遺伝子パネルによるシーケンシング法の有効性の評価 (Génétique-DIH)

原発性免疫不全症 (PID) は、一連の希少疾患です (推定発生率は 1/5000)。 今日、320 を超える PID が記述されており、そのうち 301 について遺伝的原因が特定されており、すべての PID の巨大な多様性が強調されています。

PID の遺伝子診断は、PID の生理病理学、その治療法、および患者の遺伝情報を理解するために非常に重要です。

患者の臨床的および免疫学的表現型の特徴付けにより、30％の症例で既知の病的遺伝子を特定することができましたが、他の患者については、とりわけ遺伝子探索のための効率的なツールがないため、遺伝的原因は不明のままです。

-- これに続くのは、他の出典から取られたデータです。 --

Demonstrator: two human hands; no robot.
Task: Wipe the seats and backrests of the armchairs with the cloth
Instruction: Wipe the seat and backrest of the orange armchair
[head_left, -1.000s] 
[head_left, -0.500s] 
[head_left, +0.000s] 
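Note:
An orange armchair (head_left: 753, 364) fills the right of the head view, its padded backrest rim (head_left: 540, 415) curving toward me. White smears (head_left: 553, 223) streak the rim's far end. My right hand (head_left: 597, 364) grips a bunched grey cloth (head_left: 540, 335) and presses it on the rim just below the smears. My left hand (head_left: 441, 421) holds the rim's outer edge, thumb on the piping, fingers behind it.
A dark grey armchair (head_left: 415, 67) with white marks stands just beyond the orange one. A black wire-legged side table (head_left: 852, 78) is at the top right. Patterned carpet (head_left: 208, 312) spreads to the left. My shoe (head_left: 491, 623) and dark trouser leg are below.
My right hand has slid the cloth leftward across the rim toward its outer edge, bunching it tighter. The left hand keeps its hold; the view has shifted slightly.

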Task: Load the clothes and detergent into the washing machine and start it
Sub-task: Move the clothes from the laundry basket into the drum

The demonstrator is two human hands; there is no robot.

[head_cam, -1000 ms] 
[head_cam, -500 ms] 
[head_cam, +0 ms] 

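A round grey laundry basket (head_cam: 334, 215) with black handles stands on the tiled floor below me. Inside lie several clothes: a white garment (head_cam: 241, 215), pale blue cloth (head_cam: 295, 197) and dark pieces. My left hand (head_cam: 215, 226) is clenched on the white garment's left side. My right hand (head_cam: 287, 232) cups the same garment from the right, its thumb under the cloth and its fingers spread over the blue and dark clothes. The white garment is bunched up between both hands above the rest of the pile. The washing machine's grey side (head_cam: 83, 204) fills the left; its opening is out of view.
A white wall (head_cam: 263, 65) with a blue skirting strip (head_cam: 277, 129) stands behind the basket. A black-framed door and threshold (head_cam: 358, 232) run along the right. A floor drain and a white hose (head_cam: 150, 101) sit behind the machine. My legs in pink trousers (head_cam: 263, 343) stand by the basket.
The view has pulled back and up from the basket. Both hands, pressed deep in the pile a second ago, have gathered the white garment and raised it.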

これに関連して、毎年約 600 人のフランス人および外国人患者がネッカー病院 CEDI (免疫不全研究センター) で調査され、その 30% で既知の遺伝的原因が特定されています。

これらの研究は研究資金に依存しているため、これらの患者の治療と診断は遅れています。 さらに、現在の慣行では、研究者は非標的ハイスループット遺伝子解析を介して偶発的な発見を発見することがあります。

遺伝子パネルの目的は、PID に関与することが知られている 301 の遺伝子について、迅速かつ的を絞った配列決定法を一般化することにより、これらの既知の疾患の診断手順を改善することです。